Stunde der Strategen im Asset Management

Konsolidierung, Kostendruck, Kundenwandel: Wer keine klare Strategie hat, verliert den Anschluss. Wachsen oder weichen – dazwischen bleibt kein Raum.

Von Wolf Brandes, Frankfurt

Die Fondswelt ist auch in Europa in Bewegung geraten. Im Juli 2025 ließen gleich zwei Übernahmen aufhorchen: Die französische Großbank BNP Paribas kauft AXA Investment Managers – mit dem Ziel, ein europäisches Asset-Management-Schwergewicht mit über 1,5 Bill. Euro verwaltetem Vermögen zu werden. Fast zeitgleich übernahm ABN Amro die Hauck Aufhäuser Lampe Privatbank. Das Ziel: ein größerer Wealth- und Asset-Management-Player im deutschen Markt.

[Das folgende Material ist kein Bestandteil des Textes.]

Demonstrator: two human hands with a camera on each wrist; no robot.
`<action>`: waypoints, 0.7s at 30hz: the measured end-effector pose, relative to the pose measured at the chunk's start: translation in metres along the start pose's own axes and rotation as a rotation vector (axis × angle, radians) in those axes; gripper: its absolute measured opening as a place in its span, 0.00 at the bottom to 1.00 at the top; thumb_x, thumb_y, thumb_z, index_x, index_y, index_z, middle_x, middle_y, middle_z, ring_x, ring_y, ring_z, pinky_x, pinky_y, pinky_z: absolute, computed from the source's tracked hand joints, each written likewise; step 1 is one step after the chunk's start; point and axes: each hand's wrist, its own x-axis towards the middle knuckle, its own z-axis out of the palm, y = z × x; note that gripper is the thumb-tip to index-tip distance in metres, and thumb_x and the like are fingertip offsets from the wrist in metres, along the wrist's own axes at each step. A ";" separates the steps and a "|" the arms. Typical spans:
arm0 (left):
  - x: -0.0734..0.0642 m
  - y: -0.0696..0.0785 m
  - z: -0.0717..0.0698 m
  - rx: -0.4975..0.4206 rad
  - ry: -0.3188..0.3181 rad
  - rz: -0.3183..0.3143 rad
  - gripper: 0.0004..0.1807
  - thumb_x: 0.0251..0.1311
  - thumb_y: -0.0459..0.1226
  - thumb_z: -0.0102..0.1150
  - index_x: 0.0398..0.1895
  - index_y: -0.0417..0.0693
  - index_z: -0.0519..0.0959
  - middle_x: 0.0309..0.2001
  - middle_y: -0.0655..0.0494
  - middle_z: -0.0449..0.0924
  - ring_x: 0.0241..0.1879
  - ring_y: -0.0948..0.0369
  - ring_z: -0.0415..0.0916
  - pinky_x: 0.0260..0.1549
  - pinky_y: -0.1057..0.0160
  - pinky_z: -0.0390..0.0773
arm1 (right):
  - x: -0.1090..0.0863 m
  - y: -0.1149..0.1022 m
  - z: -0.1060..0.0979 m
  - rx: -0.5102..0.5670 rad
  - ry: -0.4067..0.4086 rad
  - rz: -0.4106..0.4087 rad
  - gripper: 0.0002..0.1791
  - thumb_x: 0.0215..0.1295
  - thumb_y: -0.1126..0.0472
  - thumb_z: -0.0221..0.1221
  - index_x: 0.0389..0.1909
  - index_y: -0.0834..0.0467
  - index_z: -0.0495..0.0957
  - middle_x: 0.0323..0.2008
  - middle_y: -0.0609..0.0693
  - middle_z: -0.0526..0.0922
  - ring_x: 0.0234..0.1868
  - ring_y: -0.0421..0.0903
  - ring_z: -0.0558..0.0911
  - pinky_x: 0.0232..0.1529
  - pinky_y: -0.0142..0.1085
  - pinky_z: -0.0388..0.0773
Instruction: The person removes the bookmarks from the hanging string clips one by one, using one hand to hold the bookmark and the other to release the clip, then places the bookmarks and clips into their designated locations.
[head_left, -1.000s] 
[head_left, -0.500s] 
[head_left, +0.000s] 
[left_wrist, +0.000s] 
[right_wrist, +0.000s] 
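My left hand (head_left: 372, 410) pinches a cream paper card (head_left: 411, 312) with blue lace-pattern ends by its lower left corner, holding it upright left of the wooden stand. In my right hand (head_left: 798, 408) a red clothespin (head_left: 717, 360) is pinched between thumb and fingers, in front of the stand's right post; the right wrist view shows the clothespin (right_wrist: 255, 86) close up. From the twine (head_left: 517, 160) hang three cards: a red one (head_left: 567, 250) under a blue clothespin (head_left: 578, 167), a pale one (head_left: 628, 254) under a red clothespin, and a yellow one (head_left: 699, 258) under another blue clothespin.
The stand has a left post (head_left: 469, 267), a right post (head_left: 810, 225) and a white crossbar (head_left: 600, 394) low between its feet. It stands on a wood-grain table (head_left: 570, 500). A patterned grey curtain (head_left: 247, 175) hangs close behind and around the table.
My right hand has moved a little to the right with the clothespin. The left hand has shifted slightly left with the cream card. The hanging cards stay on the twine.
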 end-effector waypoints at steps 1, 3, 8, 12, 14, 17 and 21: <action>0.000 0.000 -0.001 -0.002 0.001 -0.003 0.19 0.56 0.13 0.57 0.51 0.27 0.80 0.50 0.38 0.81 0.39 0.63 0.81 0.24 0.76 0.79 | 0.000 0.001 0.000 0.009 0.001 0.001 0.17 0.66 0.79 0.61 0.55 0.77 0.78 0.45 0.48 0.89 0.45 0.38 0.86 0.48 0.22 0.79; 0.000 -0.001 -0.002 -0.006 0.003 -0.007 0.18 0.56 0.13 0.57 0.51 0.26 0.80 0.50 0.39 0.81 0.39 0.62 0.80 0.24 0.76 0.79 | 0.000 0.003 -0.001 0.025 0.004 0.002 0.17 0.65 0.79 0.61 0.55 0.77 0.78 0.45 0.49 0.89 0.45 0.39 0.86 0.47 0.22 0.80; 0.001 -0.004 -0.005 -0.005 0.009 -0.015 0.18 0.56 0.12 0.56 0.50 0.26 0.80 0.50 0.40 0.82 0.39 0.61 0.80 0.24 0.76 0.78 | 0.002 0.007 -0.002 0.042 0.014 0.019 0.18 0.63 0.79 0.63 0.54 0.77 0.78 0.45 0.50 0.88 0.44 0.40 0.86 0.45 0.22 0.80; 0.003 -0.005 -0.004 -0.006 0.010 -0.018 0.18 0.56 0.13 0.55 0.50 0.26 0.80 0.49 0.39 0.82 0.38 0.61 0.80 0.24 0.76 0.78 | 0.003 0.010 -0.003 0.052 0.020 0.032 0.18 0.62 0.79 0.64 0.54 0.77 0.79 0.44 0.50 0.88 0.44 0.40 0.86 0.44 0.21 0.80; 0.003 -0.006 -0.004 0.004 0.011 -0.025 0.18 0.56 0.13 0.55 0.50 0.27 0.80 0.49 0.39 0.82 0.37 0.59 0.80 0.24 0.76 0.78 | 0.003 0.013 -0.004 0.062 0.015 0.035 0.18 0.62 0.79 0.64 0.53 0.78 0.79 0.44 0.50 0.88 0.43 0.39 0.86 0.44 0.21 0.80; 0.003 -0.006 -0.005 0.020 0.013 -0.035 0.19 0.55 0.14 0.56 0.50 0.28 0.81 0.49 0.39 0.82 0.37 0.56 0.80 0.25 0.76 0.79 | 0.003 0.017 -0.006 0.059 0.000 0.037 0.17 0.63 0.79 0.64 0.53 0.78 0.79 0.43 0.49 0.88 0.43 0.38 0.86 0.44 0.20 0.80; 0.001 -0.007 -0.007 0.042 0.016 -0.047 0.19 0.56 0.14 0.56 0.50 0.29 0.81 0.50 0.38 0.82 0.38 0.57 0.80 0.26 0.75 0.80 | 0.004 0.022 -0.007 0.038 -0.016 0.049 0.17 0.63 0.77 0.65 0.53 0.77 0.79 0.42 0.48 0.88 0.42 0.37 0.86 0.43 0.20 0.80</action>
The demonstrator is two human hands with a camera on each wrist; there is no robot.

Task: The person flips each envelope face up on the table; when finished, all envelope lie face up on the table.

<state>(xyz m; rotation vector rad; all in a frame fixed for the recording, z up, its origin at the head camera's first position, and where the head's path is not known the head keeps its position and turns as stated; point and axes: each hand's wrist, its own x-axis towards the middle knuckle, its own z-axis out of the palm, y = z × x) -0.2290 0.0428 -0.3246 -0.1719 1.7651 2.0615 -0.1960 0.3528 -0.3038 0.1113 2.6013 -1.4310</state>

Der Druck auf die Branche wächst – getrieben von sinkenden Margen, regulatorischen Entwicklungen und einem zunehmend digital getriebenen Wettbewerb um Vertriebskanäle. Und die Konsolidierung in Europa dürfte nach Meinung vieler Beobachter erst am Anfang stehen. Nach Einschätzung von Morgan Stanley und Oliver Wyman wird sich die Zahl der Asset- und Wealth-Manager bis 2029 um rund 20% reduzieren. Die Branche befinde sich im „Rennen um Relevanz“, heißt es in der aktuellen Branchenstudie „Thinning the Herd“. Wachstum sei seltener und kapitalintensiver geworden, die Fixkosten durch IT, Reporting und Regulierung stiegen. Viele mittlere Asset-Manager geraten laut der Analyse zunehmend in die Profitabilitätsfalle – und würden zu Übernahmekandidaten.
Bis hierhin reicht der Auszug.